Experiment This is used to build and run experiments. It can run tasks in the context of an experiment and glue everything together to complete a modelling pipeline.
Task Runner This is like the Experiment component but without the "experiment" stuff. It can be used to run various tasks and glue everything together to complete a modelling pipeline.

Functionality for the module developers extending tasks or notifiers

Component What is this?
Base Task All tasks inherit from this component. A task is a configurable and reproducible piece of code built on top of scikit-learn that can be used in machine learning pipelines.
Base Cross Validation Task All tasks that use cross validation functionality inherit from this component.
Base Notifier All notifiers inherit from this component. A notifier can be used to send success / failure notifications for tasks execution.

More details on the components functionality?

Evaluation Cross Validation Task

  • Cross validation runs by default and can be configured to use either stratified k-folds or custom folds

  • The provided estimator is not affected and is used only as a template

  • The provided estimator can be either a scikit-learn machine learning model (e.g., LogisticRegression) or a pipeline ending with an estimator

  • The provided train / test dataset file paths can be either URLs or disk file paths

  • The provided estimator needs to be able to predict probabilities through a predict_proba method

  • The following evaluation results can be generated on-demand for hold-out test set as well as train / validation CV folds:

    • PR / ROC Curves
    • Confusion Matrixes
    • Classification Reports
    • Performance Metrics
    • False Positives
    • False Negatives
  • The evaluation results can be generated either for a specifc provided threshold or for the best one found from threshold tuning

  • The threshold used along with its related performance metrics and summary metrics from all CV splits as well as hold-out test set are returned as a result

Feature Selection Cross Validation Task

  • Cross validation runs by default and can be configured to use either stratified k-folds or custom folds

  • The provided estimator can be either a scikit-learn machine learning model (e.g., LogisticRegression) or a pipeline ending with an estimator

  • The provided train dataset file path can be either a URL or a disk file path

  • The provided estimator needs to provide feature importances through either a coef_ or a feature_importances_ attribute

  • Along with the provided estimator a preprocessor can also be provided to preprocess the data before feature selection runs

  • The provided estimator and preprocessor are not affected and are used only as templates

  • The selected features can be either column names (from the original data) or column indexes (from the preprocessed data) depending on whether a preprocessor was used or not

  • The selected features are stored in a text file and also returned as a result

Train Task

  • The provided estimator is not affected and is used only as a template

  • The provided estimator can be either a scikit-learn machine learning model (e.g., LogisticRegression) or a pipeline ending with an estimator

  • The provided train dataset file path can be either a URL or a disk file path

  • The fitted estimator is stored as a pickle file and also returned as a result

Prediction Task

  • The provided estimator can be either a scikit-learn machine learning model (e.g., LogisticRegression) or a pipeline ending with an estimator

  • The provided dataset file path can be either a URL or a disk file path

  • The predictions are stored in a CSV file and also returned as a result

Hyperparameters Search Cross Validation Task

  • Cross validation runs by default and can be configured to use either stratified k-folds or custom folds

  • The provided estimator is not affected and is used only as a template

  • The provided estimator can be either a scikit-learn machine learning model (e.g., LogisticRegression) or a pipeline ending with an estimator

  • The provided train dataset file path can be either a URL or a disk file path

  • The search can be either randomized or grid-based

  • The search results as well as the best estimator found with its related hyperparameters and score are returned as a result

  • The search results are stored in a file as a static HTML table

Experiment

  • Each experiment when it runs it leaves in a unique directory a footprint of metadata files (experiment source code, experiment ID, experiment date/time, experimenter name, experiment default / overwritten parameters in JSON format)

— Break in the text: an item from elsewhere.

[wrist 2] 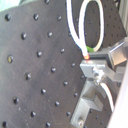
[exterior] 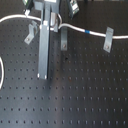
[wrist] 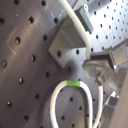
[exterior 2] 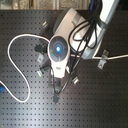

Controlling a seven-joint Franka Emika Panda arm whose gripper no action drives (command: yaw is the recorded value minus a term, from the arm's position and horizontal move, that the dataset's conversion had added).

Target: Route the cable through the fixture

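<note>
White cable (exterior: 75, 27) runs across the far side of the counter (exterior: 85, 90), draped over the grey fixture clips, blue band (exterior: 88, 32) sitting between the middle clip (exterior: 63, 39) beside the hand and the outer clip (exterior: 107, 41) well off to one side, so it looks part-routed; its slack loops wide on the opposite side (exterior 2: 15, 65). Hand (exterior: 50, 22) appears to pinch the cable right by the middle clip, likely to guide it into the slot, though fingertip contact is blurred. Arm hangs vertical over it, tall grey bar (exterior: 45, 50) reaching toward the camera.
</note>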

  • Notifications can be send after running a task, through an easy to implement API (it can be useful for teams who need to get notified for the progress of the experiment)

  • In case of error when running a task, a text file will be generated with the related error

Task Runner

  • It runs the provided tasks and saves in a file the default / overwritten parameters in JSON format

  • In case of error when running a task, a text file will be generated with the related error

Why does it exists?

It can help Data Scientists and Machine Learning Engineers:

  • to keep track of modelling experiments / tasks

  • to automate the repetitive (and boring) stuff when designing modelling pipelines

  • to spend more time on the things that truly matter when solving a problem

The people behind it

Development:

Support, testing and features recommendation:

Next Priorities?

  • Write documentation (e.g., Read the Docs) for the module!

  • Add support in the module for multiclass, regression and multitarget problems

  • Build some notifiers (e.g., Slack, Trello and Discord)

  • Add Bayesian hyperparameter tuning support

Can I contribute?

Of course, the project is Free Software and you can contribute to it!

What license do you use?

See our license (LICENSE.txt) for more details.

How do I use it?

Many examples can be found in the examples directory.

Below, are some examples that use many of skrobot's components to built a machine learning modelling pipeline. Please try them and we would love to have your feedback!

Example on Titanic Dataset (auto-generated results)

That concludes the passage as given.